# TASK DIRECTIONS
Which of the lines in the records below hold the string "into"? Copy every one of them.

*** SUPPLIED MATERIAL ***

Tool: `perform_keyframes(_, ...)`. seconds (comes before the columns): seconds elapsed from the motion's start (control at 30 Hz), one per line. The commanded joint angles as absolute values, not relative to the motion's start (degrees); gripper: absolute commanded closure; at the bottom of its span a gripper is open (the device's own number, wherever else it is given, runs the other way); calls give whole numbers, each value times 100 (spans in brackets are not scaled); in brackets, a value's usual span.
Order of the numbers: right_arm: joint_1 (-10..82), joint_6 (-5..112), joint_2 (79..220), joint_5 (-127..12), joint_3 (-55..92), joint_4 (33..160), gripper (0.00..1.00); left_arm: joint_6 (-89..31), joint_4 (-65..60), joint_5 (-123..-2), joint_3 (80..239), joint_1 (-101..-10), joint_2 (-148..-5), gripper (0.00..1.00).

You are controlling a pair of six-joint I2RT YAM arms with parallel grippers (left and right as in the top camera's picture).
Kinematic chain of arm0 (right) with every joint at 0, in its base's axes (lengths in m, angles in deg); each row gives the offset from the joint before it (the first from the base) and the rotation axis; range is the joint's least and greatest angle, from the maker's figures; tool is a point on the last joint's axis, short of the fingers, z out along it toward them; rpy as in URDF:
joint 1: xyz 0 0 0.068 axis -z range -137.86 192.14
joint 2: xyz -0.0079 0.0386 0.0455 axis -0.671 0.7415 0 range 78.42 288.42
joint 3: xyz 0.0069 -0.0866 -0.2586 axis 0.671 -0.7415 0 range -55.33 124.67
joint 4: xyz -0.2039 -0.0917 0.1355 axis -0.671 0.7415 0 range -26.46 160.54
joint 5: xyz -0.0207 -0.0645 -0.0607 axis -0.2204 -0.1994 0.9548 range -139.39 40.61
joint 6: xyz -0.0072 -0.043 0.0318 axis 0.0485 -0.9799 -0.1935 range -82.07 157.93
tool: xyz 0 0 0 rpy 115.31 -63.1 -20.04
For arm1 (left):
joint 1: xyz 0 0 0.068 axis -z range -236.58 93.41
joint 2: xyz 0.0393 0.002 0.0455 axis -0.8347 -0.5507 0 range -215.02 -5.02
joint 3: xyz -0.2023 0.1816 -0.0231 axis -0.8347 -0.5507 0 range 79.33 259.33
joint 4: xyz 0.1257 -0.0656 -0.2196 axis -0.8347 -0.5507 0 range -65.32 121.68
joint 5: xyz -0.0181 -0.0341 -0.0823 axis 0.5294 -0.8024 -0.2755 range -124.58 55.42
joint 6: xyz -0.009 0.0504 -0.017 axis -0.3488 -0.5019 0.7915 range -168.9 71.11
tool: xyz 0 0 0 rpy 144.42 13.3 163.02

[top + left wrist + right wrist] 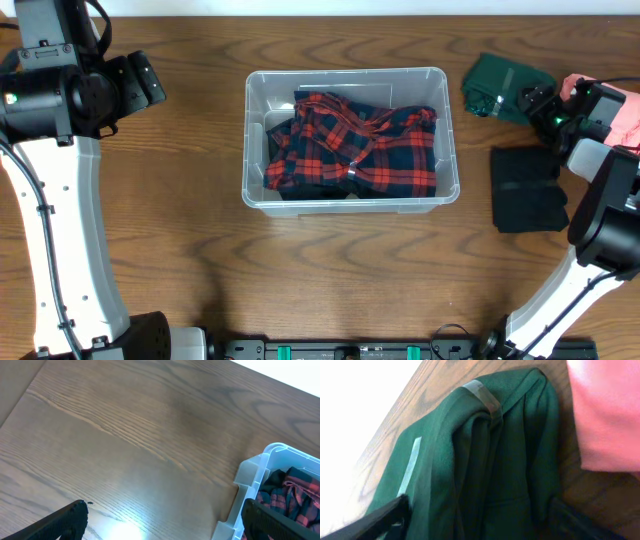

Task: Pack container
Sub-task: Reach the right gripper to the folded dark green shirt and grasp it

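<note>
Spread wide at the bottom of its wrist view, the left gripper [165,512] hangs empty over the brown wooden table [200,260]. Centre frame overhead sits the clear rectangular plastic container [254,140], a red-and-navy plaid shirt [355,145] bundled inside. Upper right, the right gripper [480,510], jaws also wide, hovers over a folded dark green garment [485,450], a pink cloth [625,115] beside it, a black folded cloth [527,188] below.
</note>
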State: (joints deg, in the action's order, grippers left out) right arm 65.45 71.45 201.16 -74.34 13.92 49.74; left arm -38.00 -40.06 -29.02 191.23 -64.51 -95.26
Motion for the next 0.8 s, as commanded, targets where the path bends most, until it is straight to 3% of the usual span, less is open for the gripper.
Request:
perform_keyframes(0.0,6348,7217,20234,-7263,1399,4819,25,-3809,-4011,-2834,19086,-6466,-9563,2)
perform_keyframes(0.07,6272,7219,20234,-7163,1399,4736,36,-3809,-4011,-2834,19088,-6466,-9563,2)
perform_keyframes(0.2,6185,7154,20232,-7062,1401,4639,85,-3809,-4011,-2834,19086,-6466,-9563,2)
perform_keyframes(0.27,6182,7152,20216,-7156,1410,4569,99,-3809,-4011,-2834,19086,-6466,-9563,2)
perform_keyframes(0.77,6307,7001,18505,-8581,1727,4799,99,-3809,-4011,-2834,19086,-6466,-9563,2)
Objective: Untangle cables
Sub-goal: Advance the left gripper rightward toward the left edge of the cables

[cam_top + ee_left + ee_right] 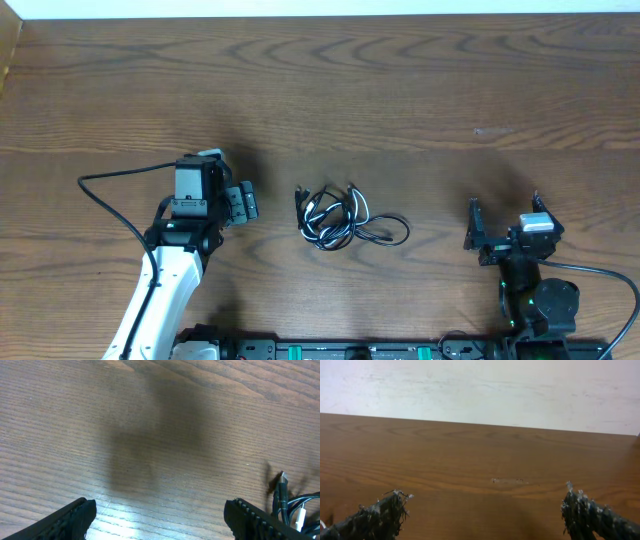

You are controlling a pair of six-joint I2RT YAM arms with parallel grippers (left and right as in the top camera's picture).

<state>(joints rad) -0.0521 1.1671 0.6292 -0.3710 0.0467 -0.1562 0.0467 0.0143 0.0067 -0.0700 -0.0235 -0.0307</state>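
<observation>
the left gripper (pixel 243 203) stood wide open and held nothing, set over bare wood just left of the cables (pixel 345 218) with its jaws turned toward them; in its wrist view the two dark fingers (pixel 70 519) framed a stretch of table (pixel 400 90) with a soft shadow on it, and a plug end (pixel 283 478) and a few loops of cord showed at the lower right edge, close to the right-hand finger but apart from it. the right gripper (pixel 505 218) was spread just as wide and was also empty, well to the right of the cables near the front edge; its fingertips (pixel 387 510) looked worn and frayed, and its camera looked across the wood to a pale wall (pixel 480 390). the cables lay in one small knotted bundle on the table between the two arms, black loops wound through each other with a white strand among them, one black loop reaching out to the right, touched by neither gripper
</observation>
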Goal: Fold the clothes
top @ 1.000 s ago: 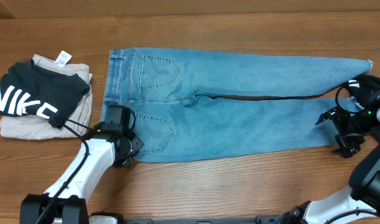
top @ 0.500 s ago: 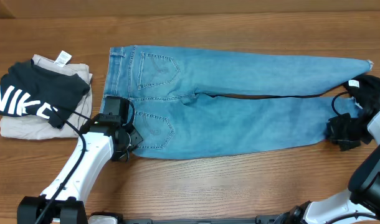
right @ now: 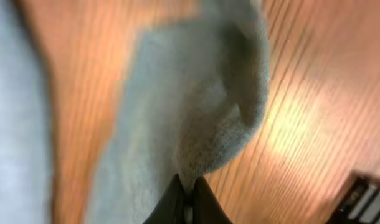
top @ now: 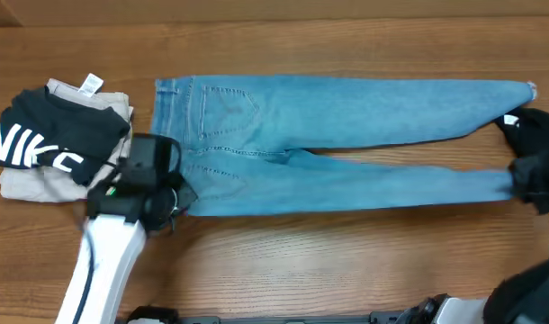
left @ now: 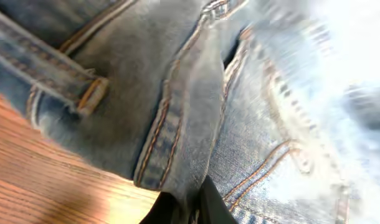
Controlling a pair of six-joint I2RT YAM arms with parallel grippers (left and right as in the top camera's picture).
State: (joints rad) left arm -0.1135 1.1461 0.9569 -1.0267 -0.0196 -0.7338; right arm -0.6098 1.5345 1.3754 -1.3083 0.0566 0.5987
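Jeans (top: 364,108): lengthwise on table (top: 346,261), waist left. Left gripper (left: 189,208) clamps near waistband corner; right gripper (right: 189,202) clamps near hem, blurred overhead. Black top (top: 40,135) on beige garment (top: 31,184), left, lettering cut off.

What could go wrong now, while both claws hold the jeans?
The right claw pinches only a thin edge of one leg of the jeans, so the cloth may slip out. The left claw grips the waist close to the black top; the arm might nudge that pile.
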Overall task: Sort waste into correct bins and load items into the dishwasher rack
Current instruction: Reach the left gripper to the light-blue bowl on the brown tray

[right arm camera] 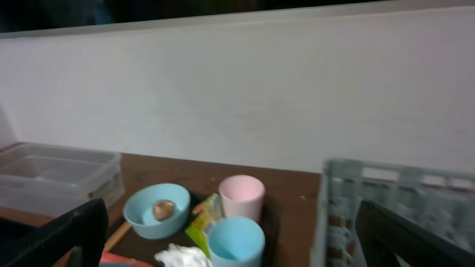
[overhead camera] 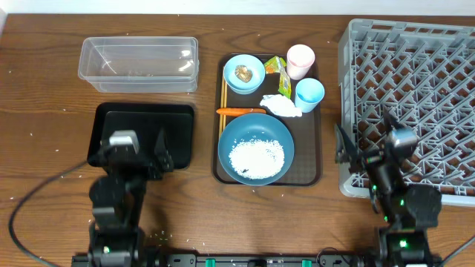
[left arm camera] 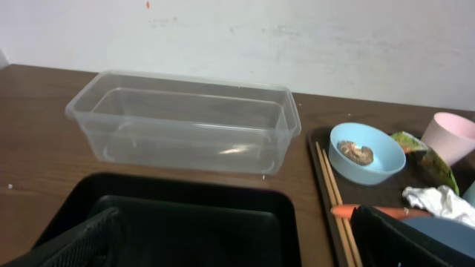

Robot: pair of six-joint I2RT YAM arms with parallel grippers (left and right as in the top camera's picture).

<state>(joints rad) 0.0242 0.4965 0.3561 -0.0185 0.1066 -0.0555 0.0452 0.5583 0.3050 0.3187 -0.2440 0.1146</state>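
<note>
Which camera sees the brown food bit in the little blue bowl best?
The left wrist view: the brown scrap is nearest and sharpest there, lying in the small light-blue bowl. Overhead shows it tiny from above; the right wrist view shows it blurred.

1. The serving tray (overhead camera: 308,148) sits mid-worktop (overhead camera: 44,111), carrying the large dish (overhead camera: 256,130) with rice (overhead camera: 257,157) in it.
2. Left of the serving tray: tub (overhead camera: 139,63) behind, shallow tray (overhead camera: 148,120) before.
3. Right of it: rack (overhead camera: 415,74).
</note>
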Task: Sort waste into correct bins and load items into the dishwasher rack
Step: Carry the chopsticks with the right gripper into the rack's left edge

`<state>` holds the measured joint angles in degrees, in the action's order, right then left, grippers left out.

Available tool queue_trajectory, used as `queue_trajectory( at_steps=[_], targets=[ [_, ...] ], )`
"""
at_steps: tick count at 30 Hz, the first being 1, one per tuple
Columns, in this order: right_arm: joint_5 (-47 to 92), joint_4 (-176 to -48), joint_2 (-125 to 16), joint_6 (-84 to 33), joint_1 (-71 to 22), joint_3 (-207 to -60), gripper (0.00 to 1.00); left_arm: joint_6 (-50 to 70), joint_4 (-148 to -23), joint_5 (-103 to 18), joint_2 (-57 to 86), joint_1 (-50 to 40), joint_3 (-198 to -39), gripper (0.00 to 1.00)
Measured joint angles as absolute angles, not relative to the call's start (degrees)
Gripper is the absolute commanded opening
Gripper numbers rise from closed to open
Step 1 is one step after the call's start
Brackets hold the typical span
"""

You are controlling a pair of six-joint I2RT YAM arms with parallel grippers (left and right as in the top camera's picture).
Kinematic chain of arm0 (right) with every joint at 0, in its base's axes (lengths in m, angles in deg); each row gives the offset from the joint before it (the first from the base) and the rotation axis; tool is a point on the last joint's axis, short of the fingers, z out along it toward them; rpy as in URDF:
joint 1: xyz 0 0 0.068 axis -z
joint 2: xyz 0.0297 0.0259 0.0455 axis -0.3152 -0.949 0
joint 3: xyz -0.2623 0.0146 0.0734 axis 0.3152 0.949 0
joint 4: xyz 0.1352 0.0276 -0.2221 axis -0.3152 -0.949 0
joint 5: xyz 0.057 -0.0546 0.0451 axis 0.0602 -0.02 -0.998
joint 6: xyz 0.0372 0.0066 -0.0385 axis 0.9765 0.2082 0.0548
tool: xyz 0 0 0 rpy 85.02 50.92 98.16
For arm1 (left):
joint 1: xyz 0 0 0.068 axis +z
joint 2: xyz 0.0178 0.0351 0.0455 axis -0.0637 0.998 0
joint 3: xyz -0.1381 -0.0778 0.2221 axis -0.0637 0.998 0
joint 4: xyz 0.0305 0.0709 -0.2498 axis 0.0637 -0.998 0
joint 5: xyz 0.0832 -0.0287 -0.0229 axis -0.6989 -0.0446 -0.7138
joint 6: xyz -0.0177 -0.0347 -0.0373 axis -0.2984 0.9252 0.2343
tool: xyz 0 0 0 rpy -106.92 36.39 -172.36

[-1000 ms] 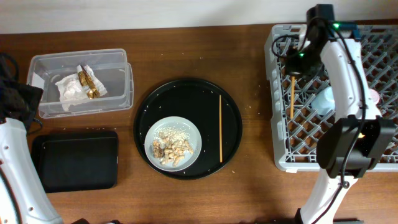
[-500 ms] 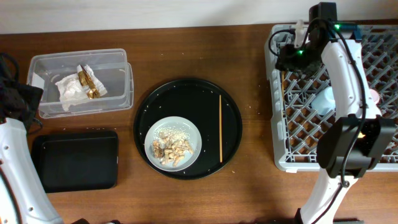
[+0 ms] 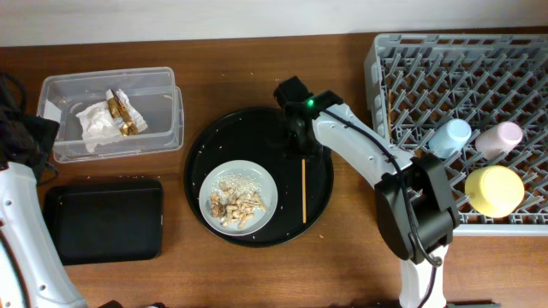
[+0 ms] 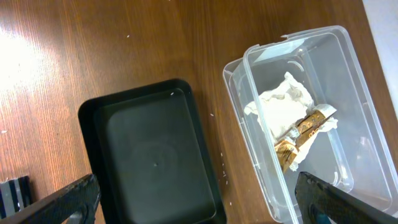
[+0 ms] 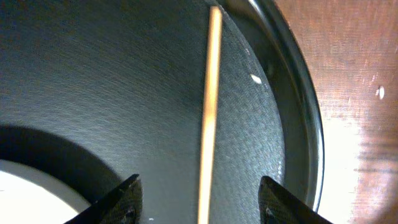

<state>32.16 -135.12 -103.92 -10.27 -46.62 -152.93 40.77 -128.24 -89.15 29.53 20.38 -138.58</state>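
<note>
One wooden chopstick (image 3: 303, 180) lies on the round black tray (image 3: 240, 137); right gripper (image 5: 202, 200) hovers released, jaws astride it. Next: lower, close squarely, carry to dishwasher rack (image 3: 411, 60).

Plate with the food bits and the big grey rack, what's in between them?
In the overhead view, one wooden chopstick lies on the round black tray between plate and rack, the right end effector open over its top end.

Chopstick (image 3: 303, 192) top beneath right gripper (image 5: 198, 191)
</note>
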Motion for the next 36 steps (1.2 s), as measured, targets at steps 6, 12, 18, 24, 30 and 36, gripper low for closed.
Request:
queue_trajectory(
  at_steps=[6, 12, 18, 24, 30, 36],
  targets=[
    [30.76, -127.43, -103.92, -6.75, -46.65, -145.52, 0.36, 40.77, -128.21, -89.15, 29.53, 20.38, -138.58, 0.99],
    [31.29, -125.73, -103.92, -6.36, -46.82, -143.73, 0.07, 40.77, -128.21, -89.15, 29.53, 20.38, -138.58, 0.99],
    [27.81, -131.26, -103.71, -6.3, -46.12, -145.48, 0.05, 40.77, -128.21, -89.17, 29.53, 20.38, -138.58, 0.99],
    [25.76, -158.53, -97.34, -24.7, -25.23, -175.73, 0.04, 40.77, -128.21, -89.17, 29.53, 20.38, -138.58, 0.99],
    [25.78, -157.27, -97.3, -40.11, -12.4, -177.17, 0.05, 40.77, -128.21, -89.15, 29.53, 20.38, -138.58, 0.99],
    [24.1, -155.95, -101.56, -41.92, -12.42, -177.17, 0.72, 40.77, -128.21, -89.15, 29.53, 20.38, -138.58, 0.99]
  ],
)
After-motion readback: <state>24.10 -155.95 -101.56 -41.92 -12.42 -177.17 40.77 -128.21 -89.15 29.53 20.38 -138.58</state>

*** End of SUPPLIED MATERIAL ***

# PROBLEM SOLUTION
Overall task: Sort waste into correct bins and load items into the dishwasher rack
Task: Sort waste into correct bins and load items into the dishwasher rack
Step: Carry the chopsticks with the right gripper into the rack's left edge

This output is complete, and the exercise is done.